_EXERCISE_
Repeat, please, exactly the lines from the one that has "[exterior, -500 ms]" through the end of the records below, with pictures dropped.
++++ INPUT DATA ++++
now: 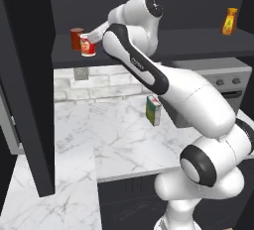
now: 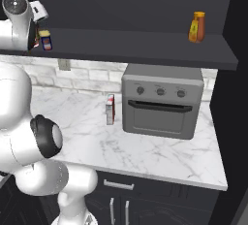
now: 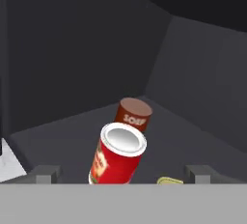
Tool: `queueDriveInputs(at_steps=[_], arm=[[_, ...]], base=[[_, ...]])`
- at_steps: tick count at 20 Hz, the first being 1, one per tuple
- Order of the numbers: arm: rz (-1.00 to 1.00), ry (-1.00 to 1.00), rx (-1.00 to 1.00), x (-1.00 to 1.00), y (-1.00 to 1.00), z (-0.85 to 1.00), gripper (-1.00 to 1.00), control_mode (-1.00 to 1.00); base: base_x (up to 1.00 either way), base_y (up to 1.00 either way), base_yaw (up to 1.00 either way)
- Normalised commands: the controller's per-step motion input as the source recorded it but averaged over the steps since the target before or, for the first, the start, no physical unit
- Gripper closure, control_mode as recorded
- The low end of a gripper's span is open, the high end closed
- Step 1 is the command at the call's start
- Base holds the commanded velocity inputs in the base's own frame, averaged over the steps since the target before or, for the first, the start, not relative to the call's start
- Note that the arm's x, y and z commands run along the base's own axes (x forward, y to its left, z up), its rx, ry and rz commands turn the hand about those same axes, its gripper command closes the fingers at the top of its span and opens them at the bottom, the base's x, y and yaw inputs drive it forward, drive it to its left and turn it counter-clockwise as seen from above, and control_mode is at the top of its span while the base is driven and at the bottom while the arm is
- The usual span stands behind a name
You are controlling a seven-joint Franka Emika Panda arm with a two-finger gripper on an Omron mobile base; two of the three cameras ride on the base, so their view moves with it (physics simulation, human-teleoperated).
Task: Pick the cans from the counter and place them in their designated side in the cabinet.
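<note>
Right now the arm reaches up to the left end of the cabinet (image 1: pixel 30 75) shelf. End effector (image 3: pixel 123 172) is spread wide, holding nothing; its two fingertips (image 3: pixel 46 174) stand either side of the red can (image 3: pixel 118 155), apart from it. Red can sits upright on the shelf (image 1: pixel 198 43), white top showing, near the shelf's front edge. Just behind it is the darker can (image 3: pixel 134 114), brownish top, "SOUP" lettering, near the back corner. From the left base camera the red can (image 1: pixel 88 45) is just right of the darker can (image 1: pixel 76 38). Tin (image 2: pixel 45 40), yellow top and blue label, stands on the same left end of the shelf, close by the hand. Orange bottle (image 2: pixel 196 27) stands far off at the shelf's right end. Down on the white marble surface (image 2: pixel 160 153) a carton (image 2: pixel 110 109) is upright just left of the grey oven (image 2: pixel 162 104).
</note>
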Motion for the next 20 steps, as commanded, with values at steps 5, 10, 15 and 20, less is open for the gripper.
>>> queueDriveInputs(at_steps=[5, 10, 15, 20], arm=[[0.01, -0.1, 0.03, -0.49, -0.36, 0.0, -1.0, -1.0], [0.0, -0.08, 0.01, -0.54, -0.35, 0.0, -1.0, -1.0], [0.0, -0.06, 0.0, -0.62, -0.34, 0.0, -1.0, -1.0], [0.0, -0.07, 0.0, -0.72, -0.3, -0.05, -1.0, -1.0]], base=[[0.0, 0.0, 0.0], [0.0, 0.0, 0.0], [0.0, 0.0, 0.0], [0.0, 0.0, 0.0]])
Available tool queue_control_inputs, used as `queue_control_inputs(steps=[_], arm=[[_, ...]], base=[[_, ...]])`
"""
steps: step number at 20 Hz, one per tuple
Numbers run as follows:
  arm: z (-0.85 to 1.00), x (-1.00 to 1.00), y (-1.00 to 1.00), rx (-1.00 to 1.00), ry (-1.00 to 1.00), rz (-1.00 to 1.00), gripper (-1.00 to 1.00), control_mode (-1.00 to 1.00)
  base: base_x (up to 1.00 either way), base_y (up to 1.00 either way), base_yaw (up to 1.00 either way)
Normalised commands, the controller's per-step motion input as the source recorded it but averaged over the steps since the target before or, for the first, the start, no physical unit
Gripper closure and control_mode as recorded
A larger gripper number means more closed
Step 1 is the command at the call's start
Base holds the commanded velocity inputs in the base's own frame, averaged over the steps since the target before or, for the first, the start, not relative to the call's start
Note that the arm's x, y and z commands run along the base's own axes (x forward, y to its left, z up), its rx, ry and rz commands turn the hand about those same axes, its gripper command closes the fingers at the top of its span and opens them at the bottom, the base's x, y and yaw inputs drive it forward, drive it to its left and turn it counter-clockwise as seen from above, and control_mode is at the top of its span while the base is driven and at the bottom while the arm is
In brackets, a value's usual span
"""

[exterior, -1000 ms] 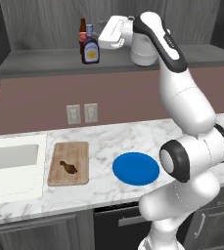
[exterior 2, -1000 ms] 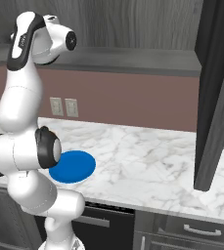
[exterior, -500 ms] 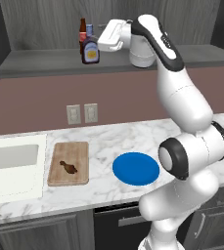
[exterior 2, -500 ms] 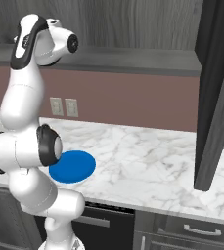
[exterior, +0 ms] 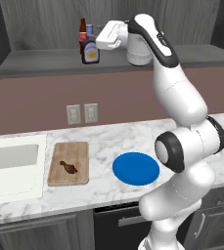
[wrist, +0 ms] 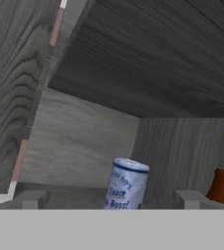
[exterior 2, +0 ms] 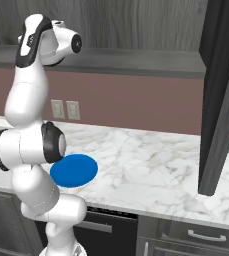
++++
_WRITTEN SOLUTION_
[exterior, -500 ms] 
[exterior 2, -500 ms] 
[exterior, +0 ms] 
[wrist, +0 ms] 
[exterior 2, +0 ms] 

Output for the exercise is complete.